The Trudeau government must put an end to climate carelessness

Five reports filed in one salvo is several potential slaps on the cheek for a single government. Although he has noted progress, the Commissioner of the Environment and Sustainable Development has multiplied the criticisms and reprimands to the point of concluding that Canada is indeed on the path to climate failure, whatever the Trudeau government, whose refusal to see what is emerging before its eyes betrays a worrying capitulation.

Even with a remarkably improved plan, the Trudeau government has fallen too far behind, believes Commissioner Jerry DeMarco. It will not achieve the objective of reducing our greenhouse gas (GHG) emissions by at least 40% below the 2005 level by 2030. The most it can hope to do is reduce them by 34%. . And again, he will have to hold his line without flinching, which is far from won.

The pitfalls are major: incomplete or dated data, missing or poorly channeled targets; the federal government is navigating in a mess with instruments unworthy of the Herculean task to be accomplished. The Trudeau government’s casualness and wait-and-see attitude are coupled with excessive optimism in measures that have not proven themselves, such as carbon capture and storage.

An air of deja vu? This announced failure was written in full in Canada’s fourth biennial report submitted to the United Nations Framework Convention on Climate Change… in January 2020. In the dock of the main accused, then as today? The fossil fuel sector, which the government, then as today, intends to tackle more head-on.
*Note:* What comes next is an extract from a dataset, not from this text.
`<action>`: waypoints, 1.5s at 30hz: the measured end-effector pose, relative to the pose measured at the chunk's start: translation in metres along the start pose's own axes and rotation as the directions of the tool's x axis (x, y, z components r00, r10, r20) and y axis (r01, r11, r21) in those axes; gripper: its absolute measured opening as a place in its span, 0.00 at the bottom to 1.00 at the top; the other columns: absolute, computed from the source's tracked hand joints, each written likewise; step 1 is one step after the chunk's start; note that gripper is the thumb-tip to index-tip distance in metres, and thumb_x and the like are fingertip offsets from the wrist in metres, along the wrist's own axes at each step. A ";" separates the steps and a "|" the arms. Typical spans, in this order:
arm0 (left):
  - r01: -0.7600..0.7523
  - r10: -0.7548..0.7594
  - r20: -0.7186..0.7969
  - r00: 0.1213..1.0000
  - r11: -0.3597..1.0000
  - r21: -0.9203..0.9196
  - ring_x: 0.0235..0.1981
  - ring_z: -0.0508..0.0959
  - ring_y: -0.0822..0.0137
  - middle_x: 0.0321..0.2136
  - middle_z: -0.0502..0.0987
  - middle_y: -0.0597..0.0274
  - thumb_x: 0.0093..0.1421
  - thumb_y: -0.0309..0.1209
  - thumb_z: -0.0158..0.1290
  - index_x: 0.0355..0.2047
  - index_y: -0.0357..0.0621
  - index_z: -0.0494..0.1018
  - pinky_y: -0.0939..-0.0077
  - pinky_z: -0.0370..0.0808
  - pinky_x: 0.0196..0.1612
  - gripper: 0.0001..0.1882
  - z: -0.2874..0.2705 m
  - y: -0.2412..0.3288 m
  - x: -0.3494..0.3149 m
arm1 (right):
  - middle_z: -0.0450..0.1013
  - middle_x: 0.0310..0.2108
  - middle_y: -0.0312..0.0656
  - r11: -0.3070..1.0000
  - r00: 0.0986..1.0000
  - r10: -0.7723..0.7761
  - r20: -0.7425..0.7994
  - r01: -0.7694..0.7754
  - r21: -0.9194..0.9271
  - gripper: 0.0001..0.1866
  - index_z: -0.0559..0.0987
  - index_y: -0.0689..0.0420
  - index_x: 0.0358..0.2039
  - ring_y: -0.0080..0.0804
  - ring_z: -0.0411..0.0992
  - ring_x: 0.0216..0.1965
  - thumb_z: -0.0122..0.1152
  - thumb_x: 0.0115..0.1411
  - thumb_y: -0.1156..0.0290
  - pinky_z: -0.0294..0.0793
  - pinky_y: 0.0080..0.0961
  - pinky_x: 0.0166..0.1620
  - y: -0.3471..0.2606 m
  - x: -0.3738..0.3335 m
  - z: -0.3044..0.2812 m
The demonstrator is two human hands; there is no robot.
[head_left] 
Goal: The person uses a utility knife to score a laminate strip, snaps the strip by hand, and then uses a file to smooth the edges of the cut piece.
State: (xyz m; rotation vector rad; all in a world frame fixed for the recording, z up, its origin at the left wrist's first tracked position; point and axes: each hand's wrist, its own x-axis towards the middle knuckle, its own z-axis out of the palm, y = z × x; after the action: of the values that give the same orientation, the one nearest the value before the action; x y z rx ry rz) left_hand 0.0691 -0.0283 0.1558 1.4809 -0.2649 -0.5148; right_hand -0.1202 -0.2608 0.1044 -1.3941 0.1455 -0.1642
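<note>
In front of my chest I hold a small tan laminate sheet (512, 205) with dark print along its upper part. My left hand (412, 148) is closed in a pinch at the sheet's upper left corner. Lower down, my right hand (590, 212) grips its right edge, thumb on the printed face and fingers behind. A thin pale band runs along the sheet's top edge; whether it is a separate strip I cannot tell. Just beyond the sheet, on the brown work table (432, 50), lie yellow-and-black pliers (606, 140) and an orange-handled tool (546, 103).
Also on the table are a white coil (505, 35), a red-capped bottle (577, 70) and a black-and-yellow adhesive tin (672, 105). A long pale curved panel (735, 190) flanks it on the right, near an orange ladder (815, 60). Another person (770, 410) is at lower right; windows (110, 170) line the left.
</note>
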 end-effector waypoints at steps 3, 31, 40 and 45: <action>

This stuttering is not trivial. This is even what worries the most in the good-natured reaction of the ministers questioned. In unison, they thanked Commissioner DeMarco for his insightful remarks that will make their future actions better. A little more and the ministers turned the other cheek. If we cannot blame them for not embracing their mission, we can certainly condemn their slowness in doing so.

The Trudeau government likes to drape itself in fine principles. He has an eye for softening a crease here, flattening a seam there. When things turn up, he excels in contrition. And when he feels that it is no longer enough, he shakes off the conservative scarecrow. The conservatives’ environmental ambition may well be less than theirs, but between the one who promises big, but achieves little and the one who promises little, but potentially achieves big, the dilemma could end up playing out to their disadvantage. The Trudeau government must demonstrate greater transparency and consistency: its agility and effectiveness depend on it. Otherwise, he will fail us all.

And it’s not just the commissioner who predicts it. In a report published the same week, the United Nations concluded much the same. The result of the examination of more than 80 researchers, the document places Canada in the basket of — many — virtuous countries which will not achieve the climate commitments made under the Paris Agreement in 2015. And why, mainly ? Because of their oil and gas appetites, but also their slowness in adopting a whole bouquet of green measures and technologies.

This report, said UN Secretary-General António Guterres, is a “surprising indictment of rampant climate carelessness”. By their added slackness, governments plan to produce in 2030 more than twice the quantity necessary to limit the increase in temperature to 1.5 degrees Celsius. This means “twice as many problems” for the planet and the people who make it up, he denounced.

Time is against everyone, not just liberals, in this era of global “climate boiling”. The European Copernicus Observatory reinforced the point last week by noting that the race to the top of the thermometer refuses to slow down: the month of October was the hottest ever recorded in the world, continuing a succession of monthly records that began in June.

The desire to preserve and bequeath a livable planet does not motivate everyone, either. But for proponents of “after me the flood”, it is relevant to remember that climate damage could slow down our economic growth by 25 billion dollars per year, the Climate Institute of Canada recently calculated. We are talking here about halving forecast GDP growth. And not in the distant future, from 2025.

If the Trudeau government means what it says — and there is no reason to think otherwise, even if it is doing a poor job of keeping its mouth shut — it has a duty to pull itself together. We know he can be a great talker; let him put his voice at the service of change, now. With just over two weeks until the opening of the 2023 Dubai Conference on Climate Change (COP28), he is expected to act as an enlightened and enlightened leader.